Si hace unos años, Pankaj Mishra nos advertía sobre el hecho de que la violencia se había vuelto «endémica e incontrolable» y hay quienes relacionan la pandemia con una nueva «era de la ira», entonces hay más motivos para estar preocupados y preparados. El Deutsche Bank, en su informe estratégico de principios de año, ya nos habla de la «era del desorden».
Las protestas líquidas. Y, por último, las protestas seguirán siendo líquidas, sin un liderazgo claro con el que dialogar y sin una única reivindicación, lo que dificulta la gestión del conflicto y los procesos de negociación, y obliga a explorar nuevos mecanismos de resolución.
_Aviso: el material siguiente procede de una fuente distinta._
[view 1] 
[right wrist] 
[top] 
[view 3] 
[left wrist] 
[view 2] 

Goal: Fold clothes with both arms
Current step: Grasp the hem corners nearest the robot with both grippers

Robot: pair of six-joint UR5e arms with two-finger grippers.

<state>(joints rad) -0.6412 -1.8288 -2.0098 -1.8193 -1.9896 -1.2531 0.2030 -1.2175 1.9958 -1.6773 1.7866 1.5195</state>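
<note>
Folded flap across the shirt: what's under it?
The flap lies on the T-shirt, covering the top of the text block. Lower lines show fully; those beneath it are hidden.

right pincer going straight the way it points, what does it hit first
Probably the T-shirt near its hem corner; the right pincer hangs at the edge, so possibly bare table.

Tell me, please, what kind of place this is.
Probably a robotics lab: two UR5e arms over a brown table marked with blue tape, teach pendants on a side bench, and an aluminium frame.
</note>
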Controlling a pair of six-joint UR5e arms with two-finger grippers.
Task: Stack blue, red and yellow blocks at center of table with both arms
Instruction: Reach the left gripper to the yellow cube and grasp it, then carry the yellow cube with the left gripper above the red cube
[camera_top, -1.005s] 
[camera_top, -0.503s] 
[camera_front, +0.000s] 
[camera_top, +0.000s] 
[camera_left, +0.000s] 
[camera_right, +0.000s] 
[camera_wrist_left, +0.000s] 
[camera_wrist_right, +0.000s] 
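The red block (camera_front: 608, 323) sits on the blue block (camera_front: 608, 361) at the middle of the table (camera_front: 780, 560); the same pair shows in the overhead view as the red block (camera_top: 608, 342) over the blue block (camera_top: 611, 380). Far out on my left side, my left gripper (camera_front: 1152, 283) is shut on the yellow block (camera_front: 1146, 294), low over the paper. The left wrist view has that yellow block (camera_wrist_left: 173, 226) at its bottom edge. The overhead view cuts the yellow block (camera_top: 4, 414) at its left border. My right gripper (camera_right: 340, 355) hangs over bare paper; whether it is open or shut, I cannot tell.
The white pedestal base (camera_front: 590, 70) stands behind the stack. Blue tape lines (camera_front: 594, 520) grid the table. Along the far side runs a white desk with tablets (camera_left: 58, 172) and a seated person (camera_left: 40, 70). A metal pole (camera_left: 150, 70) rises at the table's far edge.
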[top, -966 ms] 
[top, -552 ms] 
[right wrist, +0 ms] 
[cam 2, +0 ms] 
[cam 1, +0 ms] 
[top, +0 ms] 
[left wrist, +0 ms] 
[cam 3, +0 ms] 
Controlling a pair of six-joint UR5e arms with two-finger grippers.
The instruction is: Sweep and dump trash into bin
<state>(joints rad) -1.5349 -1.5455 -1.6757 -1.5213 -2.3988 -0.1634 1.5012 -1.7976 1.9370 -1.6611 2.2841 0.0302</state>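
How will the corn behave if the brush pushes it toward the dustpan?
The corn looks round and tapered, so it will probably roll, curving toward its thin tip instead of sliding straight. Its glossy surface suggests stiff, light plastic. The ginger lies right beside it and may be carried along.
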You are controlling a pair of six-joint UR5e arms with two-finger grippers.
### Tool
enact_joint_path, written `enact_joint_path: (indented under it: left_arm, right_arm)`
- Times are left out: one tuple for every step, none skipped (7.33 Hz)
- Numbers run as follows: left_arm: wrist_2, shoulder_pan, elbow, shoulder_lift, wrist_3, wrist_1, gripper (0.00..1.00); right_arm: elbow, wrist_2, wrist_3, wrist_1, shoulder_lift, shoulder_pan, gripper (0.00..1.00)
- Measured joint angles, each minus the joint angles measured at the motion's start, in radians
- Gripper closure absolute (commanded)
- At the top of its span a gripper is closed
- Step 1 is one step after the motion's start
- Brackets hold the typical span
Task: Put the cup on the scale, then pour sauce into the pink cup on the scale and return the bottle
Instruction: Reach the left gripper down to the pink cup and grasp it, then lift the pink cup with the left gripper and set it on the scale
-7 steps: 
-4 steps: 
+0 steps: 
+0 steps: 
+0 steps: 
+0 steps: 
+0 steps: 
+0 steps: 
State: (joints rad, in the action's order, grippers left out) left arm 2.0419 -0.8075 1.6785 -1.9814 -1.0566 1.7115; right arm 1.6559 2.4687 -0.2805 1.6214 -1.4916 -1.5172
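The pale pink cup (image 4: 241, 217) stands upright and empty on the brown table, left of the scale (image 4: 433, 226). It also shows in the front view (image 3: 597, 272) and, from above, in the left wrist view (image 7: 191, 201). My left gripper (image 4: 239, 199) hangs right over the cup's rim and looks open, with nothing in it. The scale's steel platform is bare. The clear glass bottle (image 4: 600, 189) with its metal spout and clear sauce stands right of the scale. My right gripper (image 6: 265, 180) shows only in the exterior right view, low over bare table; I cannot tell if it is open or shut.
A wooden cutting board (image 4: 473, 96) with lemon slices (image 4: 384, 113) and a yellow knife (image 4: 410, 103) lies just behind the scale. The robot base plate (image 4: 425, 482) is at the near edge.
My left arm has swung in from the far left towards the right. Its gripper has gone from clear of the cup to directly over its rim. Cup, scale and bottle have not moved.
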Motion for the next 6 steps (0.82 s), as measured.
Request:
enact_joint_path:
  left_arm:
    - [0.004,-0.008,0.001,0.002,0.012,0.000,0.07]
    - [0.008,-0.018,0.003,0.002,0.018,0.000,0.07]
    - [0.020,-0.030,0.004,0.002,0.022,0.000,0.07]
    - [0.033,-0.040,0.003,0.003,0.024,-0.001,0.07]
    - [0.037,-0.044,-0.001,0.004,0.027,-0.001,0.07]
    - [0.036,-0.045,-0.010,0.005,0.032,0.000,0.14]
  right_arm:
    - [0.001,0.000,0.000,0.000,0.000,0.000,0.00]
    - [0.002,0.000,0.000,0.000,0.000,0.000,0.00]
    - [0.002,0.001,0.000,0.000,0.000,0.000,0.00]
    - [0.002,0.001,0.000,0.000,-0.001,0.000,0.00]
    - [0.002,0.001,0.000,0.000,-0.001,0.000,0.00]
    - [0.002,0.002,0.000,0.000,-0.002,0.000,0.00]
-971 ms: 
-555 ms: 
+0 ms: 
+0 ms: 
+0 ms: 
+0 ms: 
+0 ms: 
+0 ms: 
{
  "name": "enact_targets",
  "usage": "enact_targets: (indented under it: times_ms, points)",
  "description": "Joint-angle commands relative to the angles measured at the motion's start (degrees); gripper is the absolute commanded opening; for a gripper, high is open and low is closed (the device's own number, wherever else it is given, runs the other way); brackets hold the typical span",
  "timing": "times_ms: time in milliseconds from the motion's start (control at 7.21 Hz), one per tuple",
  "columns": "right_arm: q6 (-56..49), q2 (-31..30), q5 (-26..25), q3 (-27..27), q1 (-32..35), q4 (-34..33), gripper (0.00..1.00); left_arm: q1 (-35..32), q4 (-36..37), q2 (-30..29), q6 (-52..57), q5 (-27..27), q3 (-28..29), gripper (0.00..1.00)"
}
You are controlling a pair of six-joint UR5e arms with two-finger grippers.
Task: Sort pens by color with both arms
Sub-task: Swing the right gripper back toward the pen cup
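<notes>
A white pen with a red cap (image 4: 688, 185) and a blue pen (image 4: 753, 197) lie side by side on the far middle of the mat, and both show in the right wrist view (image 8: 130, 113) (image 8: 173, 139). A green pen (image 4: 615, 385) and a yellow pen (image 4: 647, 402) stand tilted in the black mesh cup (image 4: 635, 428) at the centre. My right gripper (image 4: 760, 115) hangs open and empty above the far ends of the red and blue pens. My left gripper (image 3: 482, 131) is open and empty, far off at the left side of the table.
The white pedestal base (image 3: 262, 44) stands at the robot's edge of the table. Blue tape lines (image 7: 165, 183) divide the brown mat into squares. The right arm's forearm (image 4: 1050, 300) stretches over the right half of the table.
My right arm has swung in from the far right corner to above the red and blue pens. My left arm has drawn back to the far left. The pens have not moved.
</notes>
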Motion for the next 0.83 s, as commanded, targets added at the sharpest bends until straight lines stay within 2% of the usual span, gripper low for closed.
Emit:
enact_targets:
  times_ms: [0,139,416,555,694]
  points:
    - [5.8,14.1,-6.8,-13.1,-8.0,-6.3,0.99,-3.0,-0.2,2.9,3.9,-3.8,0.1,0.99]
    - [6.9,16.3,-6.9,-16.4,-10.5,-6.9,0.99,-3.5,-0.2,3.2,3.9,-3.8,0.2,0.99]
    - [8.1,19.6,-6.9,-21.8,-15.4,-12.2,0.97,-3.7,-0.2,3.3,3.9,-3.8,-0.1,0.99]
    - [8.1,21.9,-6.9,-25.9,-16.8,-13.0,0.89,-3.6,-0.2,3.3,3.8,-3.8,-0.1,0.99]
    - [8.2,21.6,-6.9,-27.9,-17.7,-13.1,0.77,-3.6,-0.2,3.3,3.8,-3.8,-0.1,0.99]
Cuando la insatisfacción no encuentra un cauce institucional y no hay oferta política capaz de representarla, la protesta es la propuesta y el atajo autoritario o populista puede encontrar un ecosistema fértil. Y en este contexto, los desafíos para la gobernabilidad son muchos y profundos. Comprender las causas estructurales e inmediatas del malestar, desarrollar mecanismos de escucha para anticipar y desactivar brotes de descontento, gestionar las emociones para evitar el desborde y avanzar en la administración democrática del cambio y la demanda social son algunos de los muchos objetivos que tendrán por delante los Gobiernos y los actores políticos y sociales latinoamericanos.
Publicado en: El País (6.03.2021)
Artículos de interés:
– ¿Una revolución tras la pandemia? Hay ira y desigualdad, pero falta organización (Ángel Munárriz. infoLibre, 28.03.2021)
De la colectividad a la conectividad… idea gigante.
Siempre un poco desacuerdo con la idea de fiarlo todo a «gestionar las emociones», gestionar la vida para apaciguar las emociones, diría, aunque tú sabes más.